### Your task:
For this exercise, print all of the data exactly as given.

### Exercise data:
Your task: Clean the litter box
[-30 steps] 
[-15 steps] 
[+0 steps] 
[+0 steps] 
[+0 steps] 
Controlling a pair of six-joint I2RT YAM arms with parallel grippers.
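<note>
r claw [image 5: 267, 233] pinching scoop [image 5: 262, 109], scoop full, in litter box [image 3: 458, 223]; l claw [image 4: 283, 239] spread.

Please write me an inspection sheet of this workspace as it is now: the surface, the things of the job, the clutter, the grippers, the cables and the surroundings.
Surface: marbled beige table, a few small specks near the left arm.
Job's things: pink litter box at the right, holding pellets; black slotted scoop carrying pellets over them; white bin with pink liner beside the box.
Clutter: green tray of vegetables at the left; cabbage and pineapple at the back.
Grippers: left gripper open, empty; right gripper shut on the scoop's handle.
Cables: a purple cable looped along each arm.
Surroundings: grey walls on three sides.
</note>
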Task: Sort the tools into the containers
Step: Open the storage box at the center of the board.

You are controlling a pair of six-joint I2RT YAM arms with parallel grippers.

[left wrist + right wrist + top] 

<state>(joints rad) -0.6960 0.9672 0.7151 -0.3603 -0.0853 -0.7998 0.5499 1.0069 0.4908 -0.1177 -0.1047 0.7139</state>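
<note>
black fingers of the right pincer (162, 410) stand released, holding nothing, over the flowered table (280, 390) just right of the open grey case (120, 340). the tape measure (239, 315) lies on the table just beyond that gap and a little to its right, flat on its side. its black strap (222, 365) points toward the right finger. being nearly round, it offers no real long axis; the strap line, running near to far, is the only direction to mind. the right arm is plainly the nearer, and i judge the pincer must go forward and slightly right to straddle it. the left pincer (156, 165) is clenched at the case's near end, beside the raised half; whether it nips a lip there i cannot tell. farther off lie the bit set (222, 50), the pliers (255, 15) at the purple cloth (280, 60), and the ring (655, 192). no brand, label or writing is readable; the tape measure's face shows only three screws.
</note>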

### Expected output:
Your task: Clean the litter box
[-30 steps] 
[-15 steps] 
[+0 steps] 
[+0 steps] 
[+0 steps] 
Controlling a pair of six-joint I2RT YAM arms with parallel grippers.
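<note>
r claw [image 5: 267, 233] pinching scoop [image 5: 262, 109], scoop full, in litter box [image 3: 458, 223]; l claw [image 4: 283, 239] spread.

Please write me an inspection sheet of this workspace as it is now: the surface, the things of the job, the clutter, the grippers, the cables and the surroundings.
Surface: marbled beige table, a few small specks near the left arm.
Job's things: pink litter box at the right, holding pellets; black slotted scoop carrying pellets over them; white bin with pink liner beside the box.
Clutter: green tray of vegetables at the left; cabbage and pineapple at the back.
Grippers: left gripper open, empty; right gripper shut on the scoop's handle.
Cables: a purple cable looped along each arm.
Surroundings: grey walls on three sides.
</note>
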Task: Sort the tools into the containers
Step: Open the storage box at the center of the board.

You are controlling a pair of six-joint I2RT YAM arms with parallel grippers.

[left wrist + right wrist + top] 

<state>(joints rad) -0.6960 0.9672 0.7151 -0.3603 -0.0853 -0.7998 0.5499 1.0069 0.4908 -0.1177 -0.1047 0.7139</state>
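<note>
black fingers of the right pincer (162, 410) stand released, holding nothing, over the flowered table (280, 390) just right of the open grey case (120, 340). the tape measure (239, 315) lies on the table just beyond that gap and a little to its right, flat on its side. its black strap (222, 365) points toward the right finger. being nearly round, it offers no real long axis; the strap line, running near to far, is the only direction to mind. the right arm is plainly the nearer, and i judge the pincer must go forward and slightly right to straddle it. the left pincer (156, 165) is clenched at the case's near end, beside the raised half; whether it nips a lip there i cannot tell. farther off lie the bit set (222, 50), the pliers (255, 15) at the purple cloth (280, 60), and the ring (655, 192). no brand, label or writing is readable; the tape measure's face shows only three screws.
</note>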

This exercise requires nothing further.